Skill store optimization (SSO) means getting a skill ranked top on its most important keywords and converting the visitors of the skill page to skill users. There are several parameters at the publisher’s disposal, such as skill name, keywords, icon, meta-description, ratings…etc. No parameter alone will do it: publishers need to play on all and keep testing and optimizing. There are different types of SSO strategies, from purely defensive to offensive ones. What all publishers should nevertheless keep in mind is that there can’t be any marketing strategy for an Alexa skill without SSO.
There’s also user acquisition, the act of gaining new users for your service. When it comes to Alexa skills, user acquisition is the sum of efforts designed around generating enablement and first launch, usually achieved by running advertising campaigns. There are several ways to do this:
- Using one’s non-voice inventory like for example own website, Facebook page, or newsletter
- Using ones’ voice inventory and run cross-promotions of skills (for publishers having several skills)
- Using external inventory such as running ads on Facebook or Google for example
The challenge is that in most cases, publishers can only advertise on non-voice media, and bridging the gap between those media and your Alexa skill is very complex. That’s when a tool like Voxalyze, the Voice Measurement Partner we are associated with, comes handy.
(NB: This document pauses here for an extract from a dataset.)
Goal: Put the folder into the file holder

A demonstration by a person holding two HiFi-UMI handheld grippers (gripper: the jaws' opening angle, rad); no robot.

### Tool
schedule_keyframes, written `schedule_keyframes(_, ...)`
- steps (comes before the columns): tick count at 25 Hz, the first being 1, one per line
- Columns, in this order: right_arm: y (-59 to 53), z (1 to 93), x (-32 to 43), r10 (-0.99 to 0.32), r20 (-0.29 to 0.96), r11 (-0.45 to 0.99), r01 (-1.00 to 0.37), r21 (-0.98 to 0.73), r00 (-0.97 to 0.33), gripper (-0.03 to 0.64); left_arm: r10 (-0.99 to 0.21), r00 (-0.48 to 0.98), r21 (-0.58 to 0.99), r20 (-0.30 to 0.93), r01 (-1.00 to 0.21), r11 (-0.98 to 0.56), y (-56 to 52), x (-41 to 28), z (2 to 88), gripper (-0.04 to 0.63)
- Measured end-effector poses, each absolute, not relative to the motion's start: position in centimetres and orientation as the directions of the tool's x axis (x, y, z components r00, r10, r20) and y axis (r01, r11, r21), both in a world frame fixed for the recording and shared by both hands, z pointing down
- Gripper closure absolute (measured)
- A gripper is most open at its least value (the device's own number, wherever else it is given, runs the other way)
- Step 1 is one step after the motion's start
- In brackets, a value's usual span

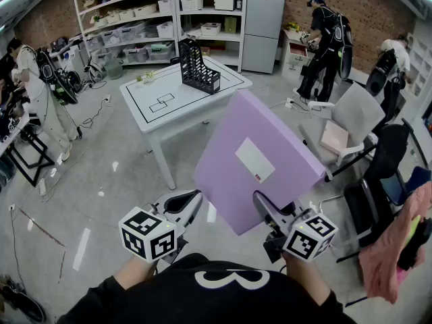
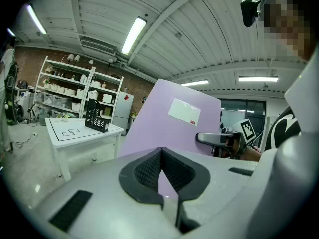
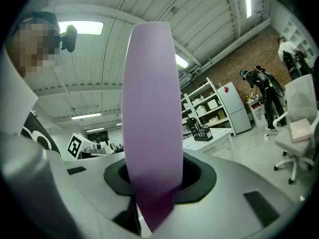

Such a tool is attributing new users to a given source/medium/campaign and provides marketers with a “source of truth” for calculating the ROI of marketing campaigns.
The Takeaway
The skill store for all the benefits it offers publishers is far from being perfect. It is a competitive place, and one can only expect the competition between skills for visibility to become more intense, making it then harder to achieve “hit” skill status. To succeed in that environment, publishers need to secure some competitive advantage when it comes to marketing their skills, just like it is the case with websites mobile apps. Skill Store Optimization and User Acquisition are two pillars on which to build that competitive advantage.